The complaint alleges that the propulsion system defect was long known to FCA yet it chose to conceal it from consumers along with the serious safety hazard and monetary harm these vehicles present to owners and others in proximity to an ignition event.
Though FCA admits to having received reports of a dozen fires connected with the hybrid propulsion system since 2019, it waited until February 2022 before issuing a recall of Pacifica Hybrid Vehicles for models years 2017 and 2018. However, FCA is not offering owners and lessees of affected vehicles any remedy. Instead FCA “is advising owners of these hybrid vehicles to refrain from charging them, and to park them away from structures and other vehicles.”

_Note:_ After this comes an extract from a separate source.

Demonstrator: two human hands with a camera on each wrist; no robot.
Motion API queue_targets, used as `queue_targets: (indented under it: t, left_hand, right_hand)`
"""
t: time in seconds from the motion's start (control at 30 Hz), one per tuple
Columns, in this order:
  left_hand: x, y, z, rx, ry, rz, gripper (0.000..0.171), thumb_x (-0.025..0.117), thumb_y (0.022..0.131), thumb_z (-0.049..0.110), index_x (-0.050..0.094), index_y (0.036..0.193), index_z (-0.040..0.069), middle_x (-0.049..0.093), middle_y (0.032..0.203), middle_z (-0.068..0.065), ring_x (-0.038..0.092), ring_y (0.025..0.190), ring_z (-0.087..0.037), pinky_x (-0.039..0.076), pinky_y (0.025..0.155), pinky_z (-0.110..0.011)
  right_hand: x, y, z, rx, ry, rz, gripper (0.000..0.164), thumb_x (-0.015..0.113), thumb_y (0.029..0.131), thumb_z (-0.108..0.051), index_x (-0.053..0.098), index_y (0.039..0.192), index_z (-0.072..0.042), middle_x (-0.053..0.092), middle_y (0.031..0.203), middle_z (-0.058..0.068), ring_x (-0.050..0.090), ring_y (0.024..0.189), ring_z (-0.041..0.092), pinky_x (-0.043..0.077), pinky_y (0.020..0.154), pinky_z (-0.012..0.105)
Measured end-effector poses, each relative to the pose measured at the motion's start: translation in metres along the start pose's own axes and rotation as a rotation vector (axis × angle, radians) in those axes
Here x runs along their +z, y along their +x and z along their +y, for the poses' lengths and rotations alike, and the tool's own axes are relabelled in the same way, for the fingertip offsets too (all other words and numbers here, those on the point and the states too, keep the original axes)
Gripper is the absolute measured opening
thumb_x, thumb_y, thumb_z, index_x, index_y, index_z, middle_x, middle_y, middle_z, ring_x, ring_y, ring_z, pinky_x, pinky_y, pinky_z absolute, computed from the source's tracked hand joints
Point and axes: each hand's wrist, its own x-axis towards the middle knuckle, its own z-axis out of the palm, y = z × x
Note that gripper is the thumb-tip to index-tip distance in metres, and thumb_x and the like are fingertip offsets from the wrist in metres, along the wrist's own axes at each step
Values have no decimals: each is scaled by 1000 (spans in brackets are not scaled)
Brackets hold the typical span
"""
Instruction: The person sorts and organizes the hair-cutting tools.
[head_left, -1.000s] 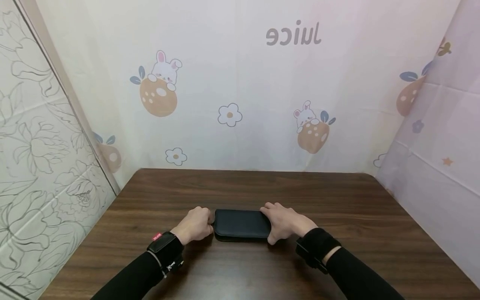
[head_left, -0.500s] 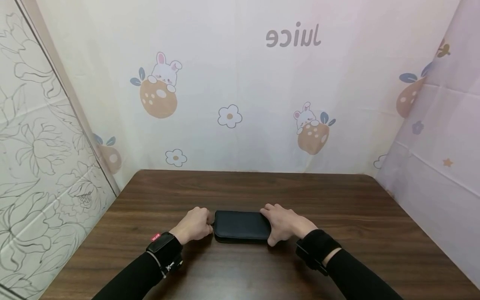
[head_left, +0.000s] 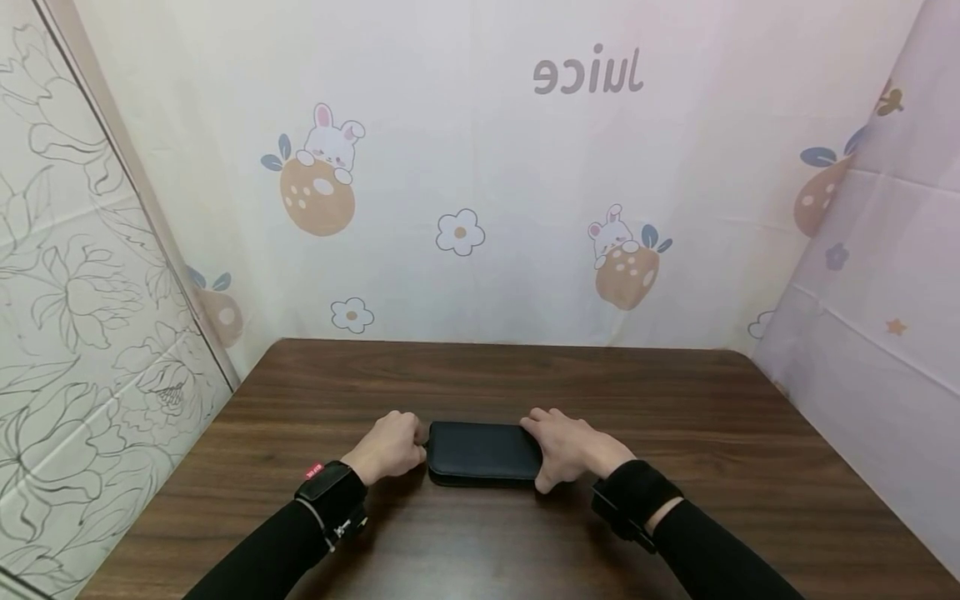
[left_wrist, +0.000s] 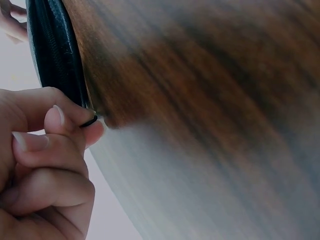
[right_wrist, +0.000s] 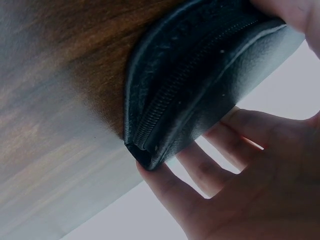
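Observation:
A black zippered wallet (head_left: 480,454) lies flat on the wooden table, its long side facing me. At its left end my left hand (head_left: 392,446) has curled fingers; in the left wrist view thumb and forefinger pinch a small dark zipper pull (left_wrist: 90,121) at the wallet's corner. My right hand (head_left: 572,446) grips the other end, thumb at the near edge and fingers spread over the top and far side. The right wrist view shows the closed zipper teeth (right_wrist: 167,90) running along the wallet's side.
The brown wood-grain table (head_left: 480,375) reaches back to a printed curtain (head_left: 465,150) with rabbits and flowers. A white panel with line-drawn flowers (head_left: 90,292) stands on the left, and another curtain (head_left: 885,333) hangs on the right. Black bands (head_left: 333,500) circle both wrists.
The left hand has lifted very slightly at the wallet's left end. The wallet and the right hand keep their places.

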Motion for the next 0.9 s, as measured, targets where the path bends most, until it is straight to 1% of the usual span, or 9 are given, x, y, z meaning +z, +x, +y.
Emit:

Not only does FCA warn against owners charging the electrical system, it does not explain what owners should do with their vehicles if they have no such place to park their vehicles. This places an unfair burden on owners and lessees who are unable to use the electric propulsion system they paid a premium for and are unable to park in their garage.

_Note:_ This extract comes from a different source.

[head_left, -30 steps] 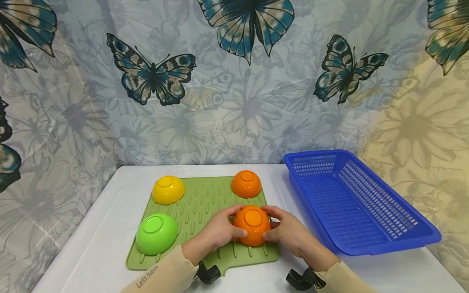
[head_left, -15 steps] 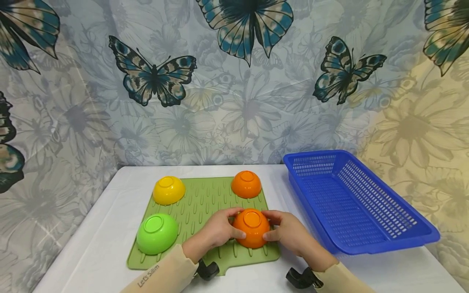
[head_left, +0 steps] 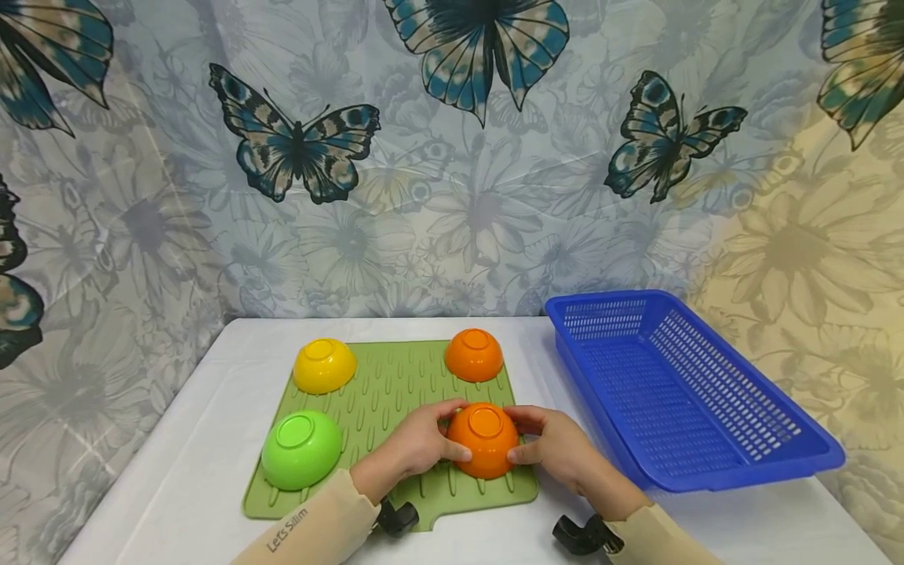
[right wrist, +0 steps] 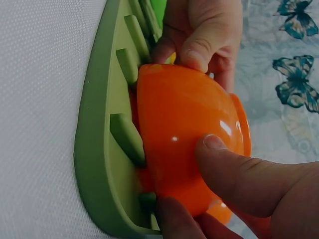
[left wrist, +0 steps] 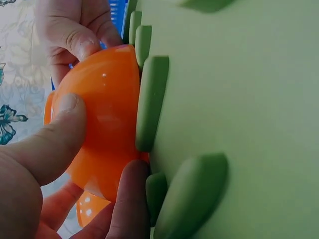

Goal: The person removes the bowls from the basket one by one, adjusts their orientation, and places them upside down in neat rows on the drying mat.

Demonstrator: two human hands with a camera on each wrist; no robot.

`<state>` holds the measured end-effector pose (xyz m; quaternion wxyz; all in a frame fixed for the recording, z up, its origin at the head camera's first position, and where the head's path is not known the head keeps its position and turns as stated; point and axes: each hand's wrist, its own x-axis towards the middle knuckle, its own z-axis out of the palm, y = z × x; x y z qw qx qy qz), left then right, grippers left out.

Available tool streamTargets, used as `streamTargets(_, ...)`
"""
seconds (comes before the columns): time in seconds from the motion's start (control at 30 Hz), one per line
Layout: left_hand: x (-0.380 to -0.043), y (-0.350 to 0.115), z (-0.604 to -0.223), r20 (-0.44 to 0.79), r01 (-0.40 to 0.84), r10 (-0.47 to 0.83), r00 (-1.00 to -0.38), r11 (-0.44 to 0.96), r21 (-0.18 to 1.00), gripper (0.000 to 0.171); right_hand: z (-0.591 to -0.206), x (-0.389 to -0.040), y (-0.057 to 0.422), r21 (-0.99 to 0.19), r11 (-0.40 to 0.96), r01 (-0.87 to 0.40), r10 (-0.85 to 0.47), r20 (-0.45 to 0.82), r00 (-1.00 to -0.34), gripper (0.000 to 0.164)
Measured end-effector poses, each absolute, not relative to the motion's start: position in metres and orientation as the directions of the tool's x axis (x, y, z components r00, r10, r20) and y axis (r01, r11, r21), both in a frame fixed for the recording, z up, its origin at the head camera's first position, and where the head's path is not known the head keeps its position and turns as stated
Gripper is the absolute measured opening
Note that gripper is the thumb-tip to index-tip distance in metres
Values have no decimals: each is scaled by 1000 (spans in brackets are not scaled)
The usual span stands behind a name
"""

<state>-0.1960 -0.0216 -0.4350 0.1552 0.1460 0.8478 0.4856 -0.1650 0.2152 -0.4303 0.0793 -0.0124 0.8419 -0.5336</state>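
An orange bowl [head_left: 484, 443] sits upside down at the near right of a green drying mat [head_left: 395, 408], its rim on the mat's raised ridges. The left hand [head_left: 422, 442] grips its left side, thumb in front and fingers behind and low at the rim, as the left wrist view shows. From the other side the right hand [head_left: 554, 447] holds the same bowl, its thumb on the wall [right wrist: 184, 134] in the right wrist view. A second orange bowl [head_left: 474, 355] lies upside down at the mat's back right corner.
Upside down on the mat's left side are a yellow bowl [head_left: 325, 366] at the back and a green bowl [head_left: 302, 450] nearer. A blue perforated basket [head_left: 593, 384] stands to the right on the white tablecloth [head_left: 184, 439]. A patterned butterfly cloth [head_left: 452, 212] hangs behind.
Over the last second the near orange bowl, held by both hands, has come down slightly onto the mat. Since half a second ago the hands have barely moved.
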Motion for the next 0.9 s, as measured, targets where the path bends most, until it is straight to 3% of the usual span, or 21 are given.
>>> streamTargets(0.9, -198, -21, -433, -129, 129, 419, -899, 535, 835, 78, -429, -166, 210, -870, 489, 59, -84, -114, -990, 66)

The lawsuit alleges that FCA has breached its warranty with owners and lessees who through no fault of their own must now incur out of pocket expenses resulting from the defect including repairs, car rentals, car payments, towing charges, property damage and time off work. These costs are in addition to the loss of the premium paid for a hybrid vehicle as well as the lower trade in cost of a dangerously defective hybrid vehicle.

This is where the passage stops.